Estudio Bíblico de Jeremías 48:6 | Comentario Ilustrado de la Biblia
Jer 48,6
Huye, salva vuestras vidas.
La huida del cristiano
Tal fue la advertencia dirigida a Moab por el Señor de los ejércitos , el Dios de Israel. Los caldeos estaban a punto de asolar la tierra de los moabitas, un castigo que merecían con justicia por sus iniquidades y por su prolongada oposición al pueblo de Dios. Pero incluso “en la ira, el Señor se acuerda de la misericordia”; o, para usar el bello lenguaje del profeta, “Él detiene su viento recio en el día del viento oriental”. Aunque Moab sea castigada, sus ciudades sean destruidas, y el país sea asolado y desolado, sus príncipes, su pueblo y sus sacerdotes sean llevados al cautiverio, aún así se le da una oportunidad para que al menos un remanente escape. “Huid, salvad vuestra vida, y sed como el brezal en el desierto.”
I. ¿De qué hemos de huir? En una palabra, de todo lo que pudiera destetar su corazón de Dios y poner en peligro la seguridad de su alma, el cristiano debe huir: “de todo mal y maldad, del pecado, del mundo, de la carne y de las obras del diablo, por dureza de corazón y desprecio de la palabra y mandamiento de Dios.”

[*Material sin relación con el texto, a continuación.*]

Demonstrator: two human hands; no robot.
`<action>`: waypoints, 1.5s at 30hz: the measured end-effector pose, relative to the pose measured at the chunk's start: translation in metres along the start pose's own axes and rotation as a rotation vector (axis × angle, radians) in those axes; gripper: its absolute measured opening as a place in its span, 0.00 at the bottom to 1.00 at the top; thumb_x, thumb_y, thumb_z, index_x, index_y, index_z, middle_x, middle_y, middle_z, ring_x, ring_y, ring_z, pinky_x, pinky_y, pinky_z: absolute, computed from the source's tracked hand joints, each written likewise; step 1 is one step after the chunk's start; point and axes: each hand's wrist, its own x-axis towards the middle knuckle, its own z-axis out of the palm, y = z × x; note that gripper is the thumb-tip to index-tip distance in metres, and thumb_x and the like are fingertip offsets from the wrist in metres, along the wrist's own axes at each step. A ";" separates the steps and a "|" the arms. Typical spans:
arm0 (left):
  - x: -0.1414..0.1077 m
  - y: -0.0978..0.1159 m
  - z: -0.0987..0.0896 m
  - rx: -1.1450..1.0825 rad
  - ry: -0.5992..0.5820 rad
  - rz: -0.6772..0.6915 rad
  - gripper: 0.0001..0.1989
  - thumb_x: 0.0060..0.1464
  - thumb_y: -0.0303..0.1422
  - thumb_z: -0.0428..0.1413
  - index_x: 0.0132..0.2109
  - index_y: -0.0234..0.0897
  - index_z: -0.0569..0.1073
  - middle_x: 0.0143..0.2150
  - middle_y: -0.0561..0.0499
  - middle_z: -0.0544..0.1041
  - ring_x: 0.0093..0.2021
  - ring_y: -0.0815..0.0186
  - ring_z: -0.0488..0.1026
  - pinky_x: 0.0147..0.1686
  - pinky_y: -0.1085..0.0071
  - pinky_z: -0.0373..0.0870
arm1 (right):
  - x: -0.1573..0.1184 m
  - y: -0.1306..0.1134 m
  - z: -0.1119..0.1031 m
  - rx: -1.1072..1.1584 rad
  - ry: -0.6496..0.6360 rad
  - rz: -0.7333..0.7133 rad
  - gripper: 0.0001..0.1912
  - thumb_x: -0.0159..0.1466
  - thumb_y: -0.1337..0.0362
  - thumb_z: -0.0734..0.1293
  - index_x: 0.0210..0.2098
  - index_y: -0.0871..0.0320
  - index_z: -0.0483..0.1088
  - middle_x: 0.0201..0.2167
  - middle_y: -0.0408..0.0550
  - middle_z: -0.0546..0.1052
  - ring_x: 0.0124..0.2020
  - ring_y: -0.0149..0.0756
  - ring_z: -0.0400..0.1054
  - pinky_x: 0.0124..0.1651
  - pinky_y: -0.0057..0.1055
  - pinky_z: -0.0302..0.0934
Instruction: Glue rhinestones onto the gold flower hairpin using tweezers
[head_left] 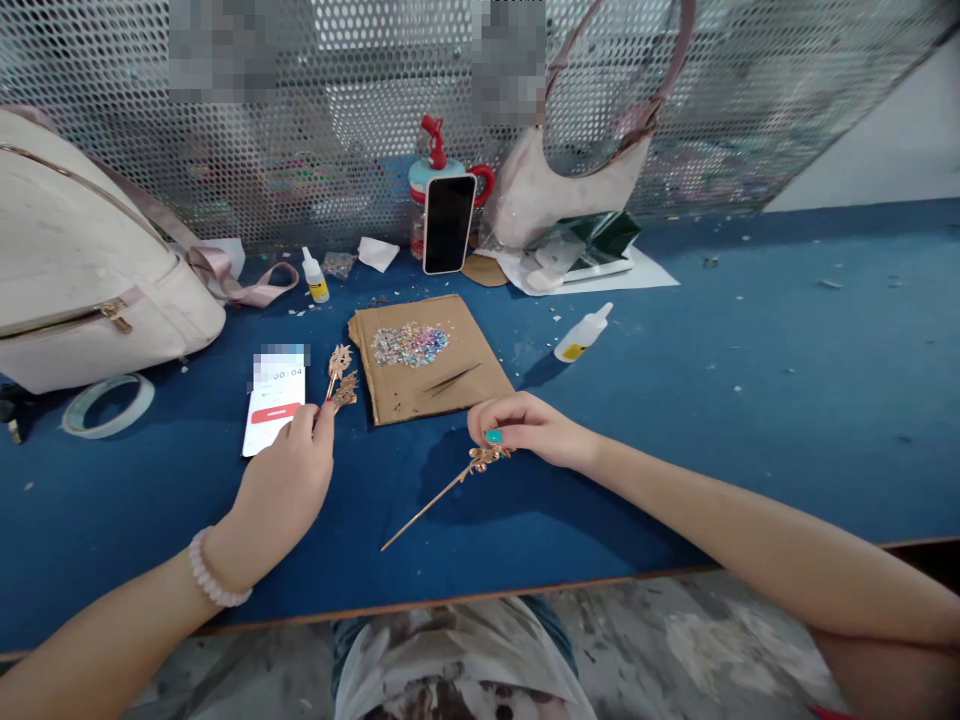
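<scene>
My right hand [529,428] pinches the flowered head of a gold hairpin [427,516] between thumb and fingers. The pin's long thin stick slants down to the left over the blue table. My left hand [289,465] is closed, its fingertips at the lower end of a gold leafy hairpin [346,389]; a second gold ornament [340,359] lies just above. Between and beyond the hands sits a cardboard piece [390,405] bearing a pile of small coloured rhinestones [411,345] and tweezers [454,378].
A lit phone [274,425] and a tape roll [107,405] lie at left, below a white backpack [97,270]. Glue bottles [583,333] stand or lie farther back. A dark phone [448,225] leans on a cup [437,172], beside a handbag [570,190] and a perforated metal screen [360,120].
</scene>
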 end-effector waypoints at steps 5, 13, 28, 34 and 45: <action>0.002 0.000 -0.001 -0.098 -0.016 0.072 0.17 0.57 0.25 0.45 0.53 0.26 0.63 0.46 0.39 0.67 0.45 0.56 0.69 0.41 0.62 0.72 | -0.001 0.000 0.000 -0.015 -0.007 0.007 0.13 0.59 0.63 0.63 0.19 0.61 0.64 0.22 0.42 0.64 0.22 0.25 0.56 0.26 0.26 0.50; 0.005 0.001 -0.003 -0.185 -0.030 0.105 0.14 0.57 0.27 0.44 0.47 0.30 0.70 0.49 0.43 0.70 0.47 0.58 0.69 0.47 0.60 0.70 | 0.001 0.001 0.000 -0.142 0.151 0.067 0.14 0.60 0.59 0.63 0.22 0.60 0.65 0.23 0.42 0.66 0.25 0.27 0.58 0.30 0.27 0.53; 0.010 0.002 -0.002 -0.130 0.024 0.173 0.18 0.57 0.28 0.46 0.53 0.28 0.67 0.56 0.37 0.63 0.53 0.51 0.64 0.48 0.53 0.65 | 0.002 -0.007 0.002 -0.374 0.288 0.210 0.18 0.61 0.53 0.59 0.22 0.59 0.63 0.18 0.40 0.63 0.19 0.25 0.54 0.23 0.25 0.49; 0.006 0.014 -0.005 -0.309 -0.079 0.503 0.18 0.61 0.28 0.44 0.57 0.34 0.64 0.56 0.43 0.65 0.55 0.58 0.61 0.52 0.59 0.62 | 0.000 -0.002 0.006 -0.902 0.228 0.103 0.17 0.62 0.62 0.57 0.18 0.59 0.60 0.17 0.41 0.62 0.21 0.27 0.55 0.26 0.27 0.46; 0.010 0.010 0.001 -0.307 -0.105 0.483 0.17 0.60 0.24 0.43 0.53 0.33 0.67 0.44 0.43 0.71 0.40 0.61 0.69 0.38 0.63 0.69 | -0.003 0.000 -0.005 -1.460 0.167 -0.092 0.16 0.64 0.62 0.55 0.23 0.59 0.66 0.23 0.48 0.71 0.25 0.33 0.61 0.29 0.31 0.49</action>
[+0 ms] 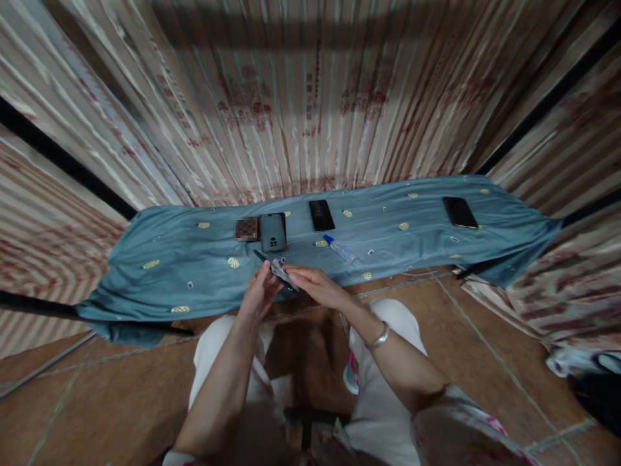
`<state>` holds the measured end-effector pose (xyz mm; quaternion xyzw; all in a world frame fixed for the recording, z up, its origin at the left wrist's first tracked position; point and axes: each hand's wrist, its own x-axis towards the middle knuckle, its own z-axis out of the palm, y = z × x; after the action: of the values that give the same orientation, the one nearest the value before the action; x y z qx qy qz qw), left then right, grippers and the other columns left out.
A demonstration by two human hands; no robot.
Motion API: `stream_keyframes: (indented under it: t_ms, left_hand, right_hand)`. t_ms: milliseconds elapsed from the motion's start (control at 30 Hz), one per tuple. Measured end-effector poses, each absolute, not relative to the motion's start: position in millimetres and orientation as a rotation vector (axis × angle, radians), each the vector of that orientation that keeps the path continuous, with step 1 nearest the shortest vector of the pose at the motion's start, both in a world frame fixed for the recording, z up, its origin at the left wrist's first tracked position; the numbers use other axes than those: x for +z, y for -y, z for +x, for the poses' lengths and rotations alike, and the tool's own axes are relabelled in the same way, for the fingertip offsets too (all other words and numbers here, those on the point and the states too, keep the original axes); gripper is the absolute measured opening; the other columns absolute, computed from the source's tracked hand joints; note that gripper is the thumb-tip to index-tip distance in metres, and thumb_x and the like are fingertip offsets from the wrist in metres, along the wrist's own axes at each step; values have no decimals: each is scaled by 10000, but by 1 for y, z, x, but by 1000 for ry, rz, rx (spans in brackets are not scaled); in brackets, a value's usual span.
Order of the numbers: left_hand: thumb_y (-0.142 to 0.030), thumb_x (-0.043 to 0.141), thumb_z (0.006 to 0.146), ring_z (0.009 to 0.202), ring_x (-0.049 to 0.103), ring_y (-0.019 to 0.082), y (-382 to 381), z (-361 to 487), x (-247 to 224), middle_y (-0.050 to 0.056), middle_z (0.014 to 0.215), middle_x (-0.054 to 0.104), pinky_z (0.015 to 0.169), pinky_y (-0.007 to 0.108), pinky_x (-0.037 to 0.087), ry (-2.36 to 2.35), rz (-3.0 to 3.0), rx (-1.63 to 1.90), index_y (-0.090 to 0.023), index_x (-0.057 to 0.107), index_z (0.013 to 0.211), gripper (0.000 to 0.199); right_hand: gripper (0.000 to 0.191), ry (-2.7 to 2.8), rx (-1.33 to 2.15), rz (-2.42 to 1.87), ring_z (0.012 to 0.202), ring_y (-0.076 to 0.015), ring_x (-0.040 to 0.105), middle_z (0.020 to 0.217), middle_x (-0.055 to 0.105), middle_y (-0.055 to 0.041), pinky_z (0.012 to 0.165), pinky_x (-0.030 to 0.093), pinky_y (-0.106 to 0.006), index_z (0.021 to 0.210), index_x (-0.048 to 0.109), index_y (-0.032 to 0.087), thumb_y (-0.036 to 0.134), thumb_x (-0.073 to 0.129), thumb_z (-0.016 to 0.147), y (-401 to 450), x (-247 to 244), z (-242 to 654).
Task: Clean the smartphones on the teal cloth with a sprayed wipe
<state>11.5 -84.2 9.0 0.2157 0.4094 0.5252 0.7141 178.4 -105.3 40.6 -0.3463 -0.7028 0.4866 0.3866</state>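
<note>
My left hand (261, 291), its fingers closed, grips a thin dark slab (261, 256) shaped like a phone, tilted almost edge-on over the front of the cloth-covered table. Against its face lies a small pale grey wipe (278, 266), pinched in the fingers of my right hand (313, 285). Just beyond my hands is a grey phone case (273, 233), partly over a dark flat thing. Beside it sits a brown square item (247, 229), blurred by pixels. A small clear bottle with a blue cap (339, 248) lies to the right of my hands.
A black phone (322, 215) lies farther back on the blue tablecloth (398, 249), and another dark phone (460, 212) rests toward the right end. Striped curtains (310, 97) enclose the table, with black poles (68, 158) at the sides. My knees are close to its front edge.
</note>
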Motion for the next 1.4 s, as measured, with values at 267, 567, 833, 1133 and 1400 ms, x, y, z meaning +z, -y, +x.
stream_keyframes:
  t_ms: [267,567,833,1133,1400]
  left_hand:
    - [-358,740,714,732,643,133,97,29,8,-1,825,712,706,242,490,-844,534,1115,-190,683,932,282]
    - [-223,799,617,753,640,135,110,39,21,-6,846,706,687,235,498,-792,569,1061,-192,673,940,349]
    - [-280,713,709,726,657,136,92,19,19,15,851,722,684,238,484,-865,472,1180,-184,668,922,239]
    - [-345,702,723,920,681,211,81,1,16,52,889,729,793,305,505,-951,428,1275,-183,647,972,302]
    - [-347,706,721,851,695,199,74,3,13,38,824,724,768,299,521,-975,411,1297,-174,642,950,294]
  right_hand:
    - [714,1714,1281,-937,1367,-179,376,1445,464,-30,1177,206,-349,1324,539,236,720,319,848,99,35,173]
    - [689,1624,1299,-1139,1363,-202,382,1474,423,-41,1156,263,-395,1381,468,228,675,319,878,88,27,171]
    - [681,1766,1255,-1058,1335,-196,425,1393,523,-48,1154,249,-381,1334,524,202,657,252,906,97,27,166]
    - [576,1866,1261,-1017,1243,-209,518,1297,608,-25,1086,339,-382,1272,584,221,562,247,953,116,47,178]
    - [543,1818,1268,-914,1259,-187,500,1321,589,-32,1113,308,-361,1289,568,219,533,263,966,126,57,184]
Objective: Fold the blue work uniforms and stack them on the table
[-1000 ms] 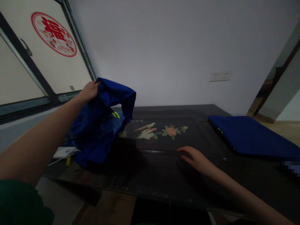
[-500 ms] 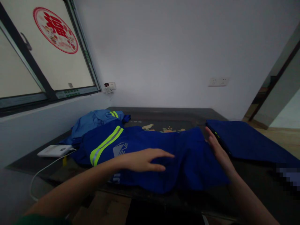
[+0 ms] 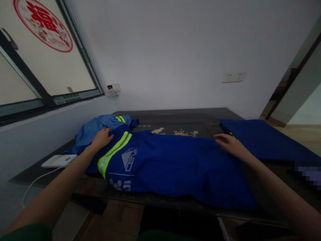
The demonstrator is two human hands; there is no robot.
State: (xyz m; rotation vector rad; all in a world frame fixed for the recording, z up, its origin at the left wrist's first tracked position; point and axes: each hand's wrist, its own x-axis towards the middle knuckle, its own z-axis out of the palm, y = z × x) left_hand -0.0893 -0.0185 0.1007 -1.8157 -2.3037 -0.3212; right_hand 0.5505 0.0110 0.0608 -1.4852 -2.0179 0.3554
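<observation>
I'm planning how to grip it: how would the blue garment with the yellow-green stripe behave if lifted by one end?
The blue garment would probably hang limp, since soft creases and uneven edges show thin cloth. It seems likely to be light for its spread, as it lies fairly flat. The striped band may bend a little more stiffly.

Blue garment (image 3: 180, 164), one, spread on dark counter (image 3: 165, 113), 6 o'clock; yellow-and-silver band and white print toward 8.
Left hand (image 3: 101, 139), on its upper corner, 9 o'clock.
Right hand (image 3: 230, 145), fingers extended at its far edge, 3 to 4.
Light-blue garment (image 3: 90, 129), bunched, 9.
White device (image 3: 56, 161), corded, 8 to 9.
Dark-blue cloth (image 3: 265, 140), flat, 3.
Wall socket (image 3: 233, 77), 2.
Red-and-white window sticker (image 3: 45, 25), 10.
</observation>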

II. ¿De qué hemos de huir? La vida de tu alma está interesada; ya menos que huyas de lo que se interpone en tu camino hacia Dios y bloquea tu regreso a Él, la ira de Dios seguramente te alcanzará y serás presa de tus enemigos, de aquellos que buscan tu vida. Es por la gloria, el honor y la inmortalidad de lo que debemos huir, bendiciones de valor infinito, premios más allá de todo precio, es más, mucho más allá del poder de la lengua humana para hablar de su inestimable valor; debemos huir por el favor de Dios, el perdón de nuestros pecados, el valor de nuestras almas, el amor y la gloria de Cristo, y la belleza y felicidad de la santidad. Y aceleremos nuestra huida, que el tiempo es corto, y la muerte avanza.
III. ¿Adónde debemos huir? “Señor, ¿a quién iremos? Tú tienes palabras de vida eterna; y creemos”, etc. Tal fue la declaración de Simón Pedro. Tal es todavía la confesión del pueblo de Dios. Al Señor Jesucristo, ya Él crucificado, debe huir el pecador. Debe irse tal como es, y “como el brezal en el desierto”, desprovisto de fruto o valor, apto solo para combustible, y buscar ser injertado en la Vid viva. Porque a Moab, podemos observar, se le ordenó simplemente que «huyera». Cualquier cosa que se oponga a su progreso debe ser desechada. (CA Maginn, M. A.)
Huye por tu vida
Yo. De dónde has de huir.
II. adónde has de huir.
III. Cómo has de huir.
IV. Cuando vas a huir
V. Por qué has de huir. (H. Macmillan, D. D.)